![[z=(x-x bar)/s]](zscores.gif)
![[z=(x-mu)/sigma]](zscorep.gif)
A typical example might be ACT and SAT scores. ACT scores range from 1 to 36 with a national mean of about 21.0 and standard deviation of about 4.7. (The four sections each range from 1 to 36 but are averaged.) SAT scores range from 200 to 800 (for each subtest) with a national mean of about 508 and standard deviation of about 111. Both ACTs and SATs appear to be approximately normally distributed. Math and Science Center students often take both, perhaps several times and would represent a sample. This sample would have its own mean and standard deviation, but of course, these would be statistics, not parameters. (Specifically, our Math and Science Center students average about 1050 (two section total) when they take the SAT their eighth grade year and average over 1300 (two section total) when they take it their junior year. Our average ACT score (junior) is about 29. Information about the three section (math, English, and essay) is pending. Note that historically the Math and Science Center used SAT scores as 40% of our admission criterion.
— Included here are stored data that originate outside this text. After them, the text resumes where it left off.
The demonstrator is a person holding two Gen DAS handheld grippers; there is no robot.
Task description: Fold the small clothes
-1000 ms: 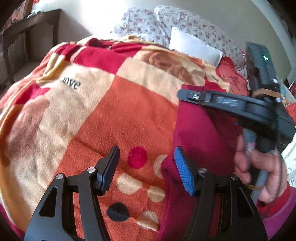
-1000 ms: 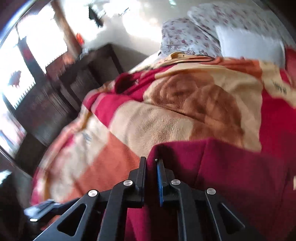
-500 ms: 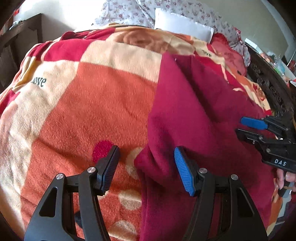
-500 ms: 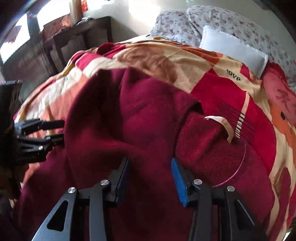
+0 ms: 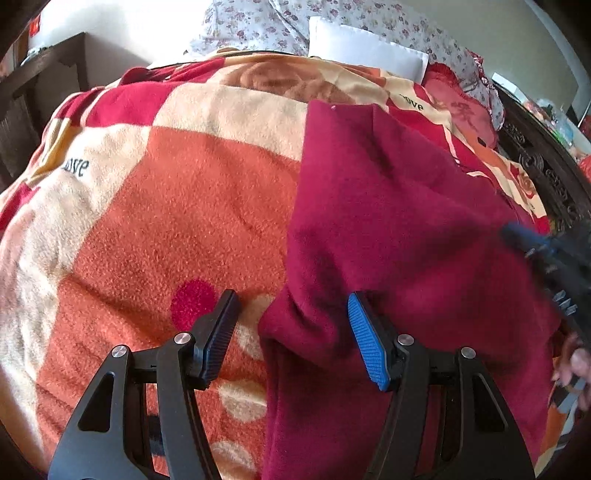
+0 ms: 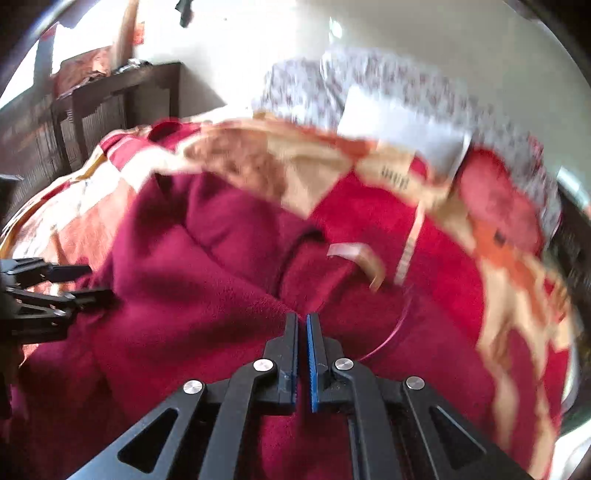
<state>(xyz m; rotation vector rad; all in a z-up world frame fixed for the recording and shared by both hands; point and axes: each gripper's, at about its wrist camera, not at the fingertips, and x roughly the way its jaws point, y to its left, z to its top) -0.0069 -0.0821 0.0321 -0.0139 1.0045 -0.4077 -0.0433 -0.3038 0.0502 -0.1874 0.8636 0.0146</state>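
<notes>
— Garment first: where does the dark red fleece garment lie?

— In the left wrist view it fills the right half of the frame, spread over the orange, cream and red patchwork blanket. Its straight left edge runs from upper centre down to the bottom centre.

— And the left gripper?

— Spread wide, holding nothing. A folded lump of the garment's edge sits in the gap between the two fingers. The blue pad is right against the cloth on the right; the black pad stands over bare blanket, apart from the cloth, beside a red dot in the pattern.

— What does the right wrist view give?

— It is blurred. The garment covers the lower centre and left of the frame. The right gripper at bottom centre has its two pads drawn together with only a thin slit between them. It is low over the cloth, but whether any fabric is pinched in that slit I cannot tell.

— Anything on the cloth there?

— A pale label strip curls just right of centre, above the fingertips.

— Do the grippers see each other?

— Yes. The left gripper shows at the left edge of the right view, parted, at the garment's edge. The right one is a blurred dark shape at the right edge of the left view.

— Surroundings?

— A white pillow and floral bedding at the top.
</notes>
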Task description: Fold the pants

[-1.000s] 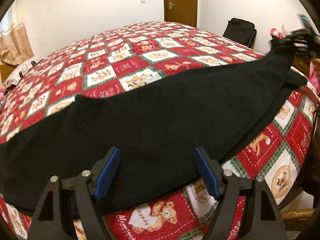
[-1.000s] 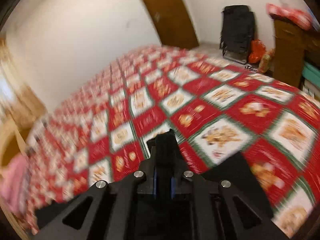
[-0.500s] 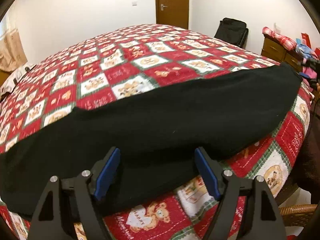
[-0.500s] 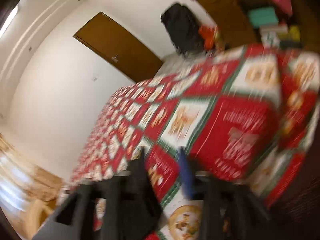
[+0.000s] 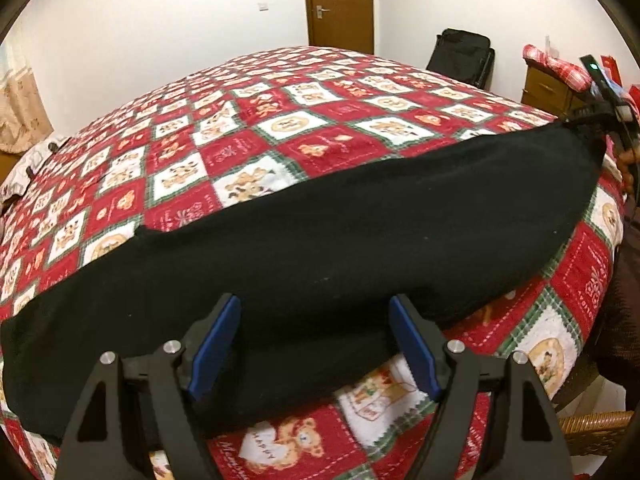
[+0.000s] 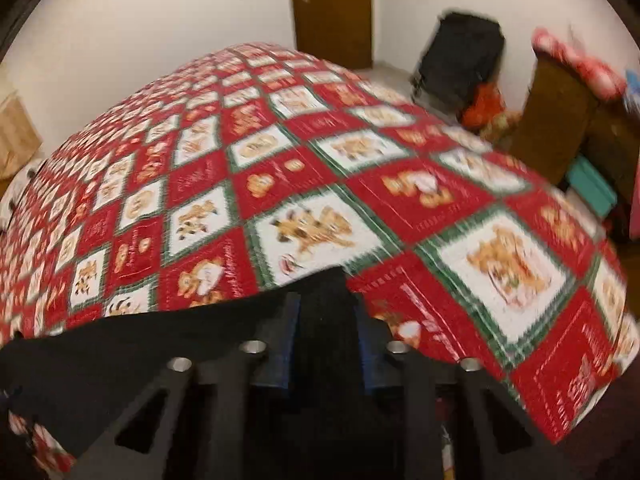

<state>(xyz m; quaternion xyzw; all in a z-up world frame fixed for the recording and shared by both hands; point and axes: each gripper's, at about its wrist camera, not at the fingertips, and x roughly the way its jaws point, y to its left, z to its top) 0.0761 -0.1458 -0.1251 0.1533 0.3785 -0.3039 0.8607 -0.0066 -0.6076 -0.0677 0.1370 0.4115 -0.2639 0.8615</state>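
Lying across quilt (image 5: 280, 128) – black pants (image 5: 320, 240), left claw (image 5: 316, 340) spread, right claw (image 6: 326, 320) pinching them

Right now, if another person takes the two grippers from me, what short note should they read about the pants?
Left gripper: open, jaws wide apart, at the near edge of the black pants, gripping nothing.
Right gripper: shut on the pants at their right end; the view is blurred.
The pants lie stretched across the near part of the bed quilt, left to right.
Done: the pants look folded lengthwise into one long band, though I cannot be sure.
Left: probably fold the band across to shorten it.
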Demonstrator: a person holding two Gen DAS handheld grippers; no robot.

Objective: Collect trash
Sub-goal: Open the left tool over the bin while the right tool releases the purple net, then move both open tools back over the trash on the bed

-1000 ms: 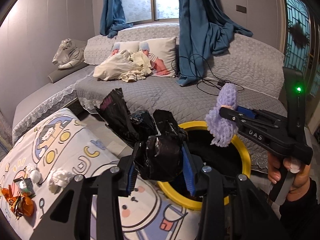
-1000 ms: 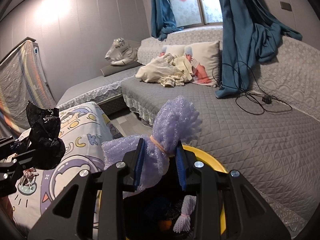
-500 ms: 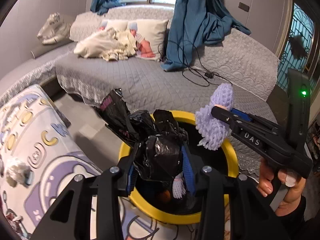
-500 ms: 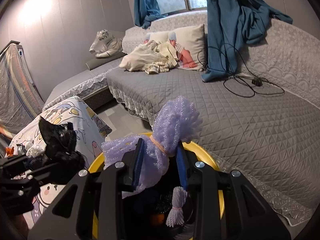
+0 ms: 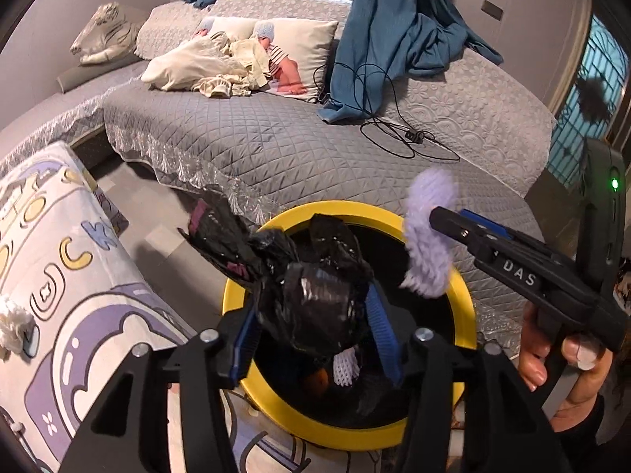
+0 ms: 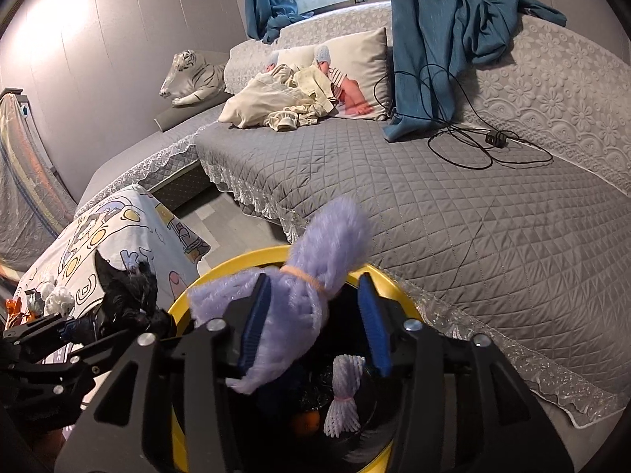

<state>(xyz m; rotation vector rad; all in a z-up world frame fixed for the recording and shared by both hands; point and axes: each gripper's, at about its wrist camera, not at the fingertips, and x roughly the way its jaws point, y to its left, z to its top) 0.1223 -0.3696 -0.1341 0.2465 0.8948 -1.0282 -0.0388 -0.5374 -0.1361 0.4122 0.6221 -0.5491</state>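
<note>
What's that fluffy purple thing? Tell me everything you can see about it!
The fluffy purple thing looks like soft lilac foam netting, bunched up and tied round its middle with a thin pale band, so both ends puff out. It sits tilted between the blue pads of the right gripper, whose jaws are opening; the far pad already stands clear of it. It hangs just over the yellow-rimmed bin, where a smaller white net bundle already lies.

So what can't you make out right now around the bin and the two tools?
- Bottom of the yellow-rimmed bin: hidden by the black plastic bag in the left wrist view, and by the purple foam net in the right wrist view.
- Orange item in the bin: too small to identify.
- Whether the left tool and the right tool, both opening, still touch their loads: motion blur.
</note>
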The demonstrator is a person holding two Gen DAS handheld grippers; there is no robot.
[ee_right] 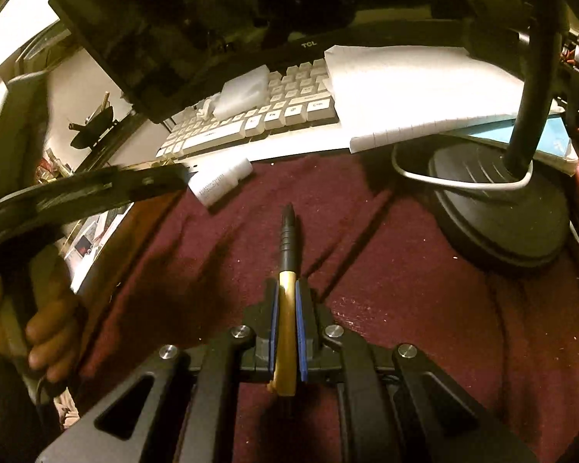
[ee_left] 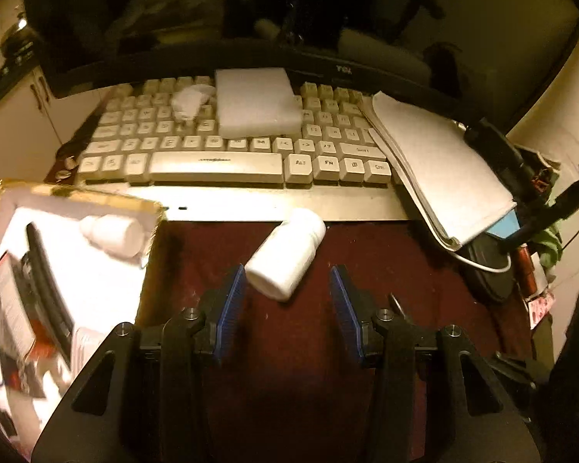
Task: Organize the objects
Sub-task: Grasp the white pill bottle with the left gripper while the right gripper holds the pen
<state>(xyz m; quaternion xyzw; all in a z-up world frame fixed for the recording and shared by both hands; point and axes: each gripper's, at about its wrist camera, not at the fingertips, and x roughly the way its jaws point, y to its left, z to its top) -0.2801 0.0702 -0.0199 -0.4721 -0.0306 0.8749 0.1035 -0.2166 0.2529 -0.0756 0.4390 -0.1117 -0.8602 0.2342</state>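
Note:
A white pill bottle point(ee_left: 287, 256) lies on its side on the dark red cloth point(ee_left: 386, 270), just below the keyboard. My left gripper point(ee_left: 287, 276) is open, its blue pads on either side of the bottle's near end, not touching it. The same bottle shows in the right wrist view point(ee_right: 222, 183), with the left gripper's finger beside it. My right gripper point(ee_right: 288, 289) is shut on a gold and black pen point(ee_right: 288, 254), which points forward above the cloth. A gold-rimmed box point(ee_left: 77, 196) at the left holds a small white bottle point(ee_left: 114, 233) and other items.
A cream keyboard point(ee_left: 231, 162) carries a white foam block point(ee_left: 256, 102) and a crumpled white scrap point(ee_left: 187, 104). A dark monitor point(ee_left: 251, 38) stands behind. A white notebook point(ee_left: 440, 162) lies at the right. A black lamp base point(ee_right: 501, 200) with a cable stands on the cloth.

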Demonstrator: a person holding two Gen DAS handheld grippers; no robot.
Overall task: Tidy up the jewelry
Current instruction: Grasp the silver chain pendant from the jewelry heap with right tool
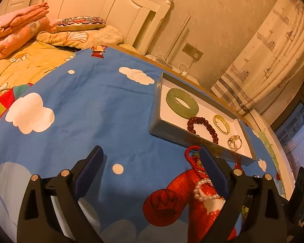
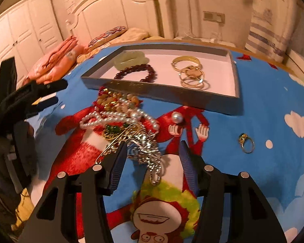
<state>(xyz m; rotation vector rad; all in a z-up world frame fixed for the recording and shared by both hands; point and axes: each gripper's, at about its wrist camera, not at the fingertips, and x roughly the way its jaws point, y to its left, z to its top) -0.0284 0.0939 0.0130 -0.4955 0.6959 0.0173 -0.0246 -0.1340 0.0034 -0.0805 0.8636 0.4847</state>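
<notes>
A grey tray (image 2: 162,93) with a white floor holds a green jade bangle (image 2: 129,59), a dark red bead bracelet (image 2: 136,73), a gold bangle (image 2: 185,60) and gold rings (image 2: 194,79). It also shows in the left wrist view (image 1: 168,136) with the jade bangle (image 1: 181,103). A tangled pile of pearl strands, beads and chains (image 2: 121,117) lies in front of it. My right gripper (image 2: 153,151) is open around the silver chain (image 2: 150,154). My left gripper (image 1: 150,156) is open and empty, left of the pile (image 1: 200,174). A loose gold ring (image 2: 246,142) and a pearl (image 2: 177,117) lie apart.
Everything sits on a blue cartoon-print cloth (image 1: 91,105) with clouds. A bed with folded pink quilts (image 1: 16,30) and pillows is behind. A curtain (image 1: 273,50) and a wall socket with cables (image 1: 192,51) are at the right rear.
</notes>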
The math section now contains "higher math" (precalculus) and an alternative is being formulated. Also of note is the recent proposal here in Michigan to replace the high school MEAP with the ACT starting with the class of 2008.)
The formulae used for z-score appear in two virtually identical forms, recognizing the fact that we may be dealing with sample statistics or population parameters. These formulae are as follows.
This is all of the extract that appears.